5 est le numéro parfait, de Igort (tiré du roman graphique éponyme, sorti en 2002 chez Casterman et publié dans plus de 20 pays et traduit dans 15 langues différentes) est devenu un film. C’est Igort lui-même qui en a assuré la réalisation. Un polar noir à souhait, napolitain bien sûr années 70, sur fond de familles maffieuses à l’ancienne, des ambiances parfaitement retranscrites de la BD. Toni Servillo est un Peppino parfait. Très efficace et du bon cinéma d’action. A noter, à titre de souvenir, que j’ai eu la chance de participer au jury d’Angoulême 2011 avec Igort sous la présidence de Baru.
On se souvient de la BD. Peppino Lo Cicero, ex-tueur à gages de la Camorra, est fier de son fils qui gravit les échelons du crime organisé. Il lui offre, en père et tueur attentionné, un révolver.
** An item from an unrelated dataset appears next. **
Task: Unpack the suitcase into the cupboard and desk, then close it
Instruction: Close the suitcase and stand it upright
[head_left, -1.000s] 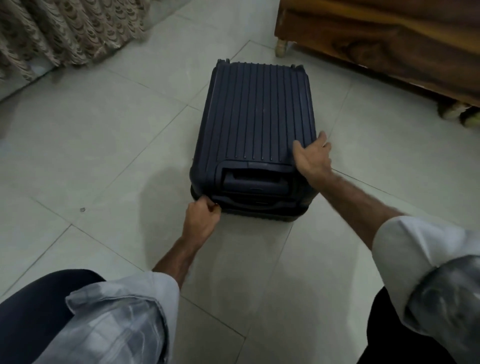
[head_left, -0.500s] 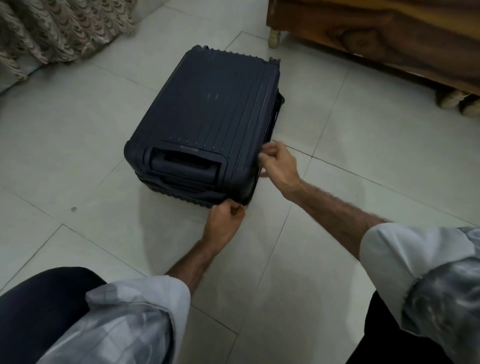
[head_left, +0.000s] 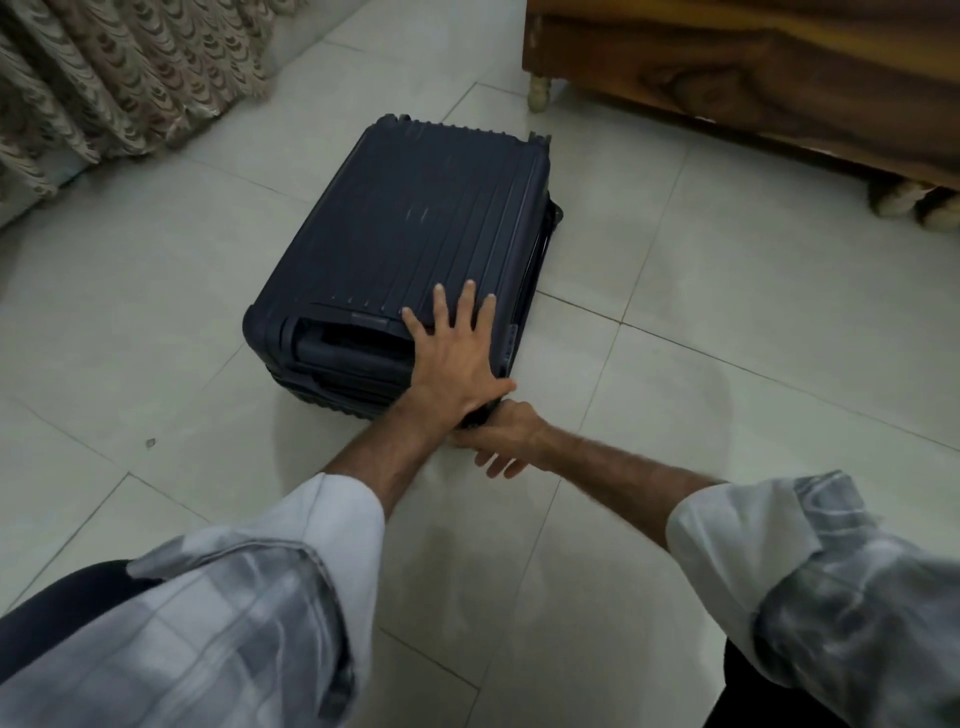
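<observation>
Hands both work at the near right corner of the suitcase (head_left: 415, 234). Lying flat on the tiled floor (head_left: 727, 364), with its two halves together, the suitcase sits short of the wooden furniture (head_left: 753, 78) beyond its far right. Spread flat, the left hand (head_left: 457, 358) presses the lid at that corner. Just below it, the right hand (head_left: 506, 434) seems to pinch something at the seam, probably a zip pull, though the left hand hides it. No contents show, so whether unpacking is finished or yet to start cannot be told.

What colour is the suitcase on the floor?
Dark navy blue, with raised ribs along its shell. The suitcase shows best in the head view.
</observation>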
Mais quand celui-ci est froidement tué dans un guet-apens, Peppino se remet en chasse avec son vieil ami Toto « le boucher ». Et les cadavres vont piquer une tête en cascade. Des pros les vieux, efficaces, sans états d’âme avec la puissance de feu d’un porte-avions. Trahison, coups fourrés, il y a de la rumba dans l’air à Napoli dans les années 70.
Igort a donc signé cette adaptation. Mais pour lui, l’auteur de BD, quel est la différence avec le cinéma en particulier pour le découpage ? : « Ce sont deux langages aussi différents que, par exemple, le théâtre et le cinéma : la page offre une composition globale, le cinéma ne permet pas la simultanéité des images – hormis ces petits clins d’œil en split screen que je m’autorise parfois. Un livre, on peut en arrêter la lecture, impossible au cinéma. À chaque outil, de nouvelles possibilités. Travailler sur l’adaptation, c’était réinventer la narration. Il y a des personnages qui n’apparaissent pas dans la BD, comme le bossu par exemple. »
Et d’ajouter : « Tout le début, ainsi que la fin du film sont différents du scénario de la BD. Parfois, il était nécessaire de couper les dialogues ou les scènes qui fonctionnaient sur papier mais une fois « incarnés » par un acteur, ils donnaient à la scène un aspect « hors registre ». Peu plausible. Je crois que c’était cela, la difficulté. Par contre, le grand acteur qu’est Toni Servillo s’est inspiré des mouvements du personnage que j’avais conçu. Sinon, pour l’aspect plastique, je voulais la patte du cinéma des années 60 et 70, avec des couleurs très foncées – et donc pas du tout la bande dessinée en bichromie. Je voulais aussi que la musique évoque le cinéma de ces années-là, la longue tradition italienne de Piero Umiliani, Ennio Morricone, Armando Trovajoli. »
Un casting sans faille, des plans qui ont de la BD dans la tête comme ces escaliers où l’ombre des tueurs se découpent sur les marches, une scène de duel digne d’un western Leonien sur la terrasse d’un immeuble, Igort a bien modelé son adaptation sans trahir son album. Un vrai plaisir avec des personnages hors normes et des rebondissements géniaux.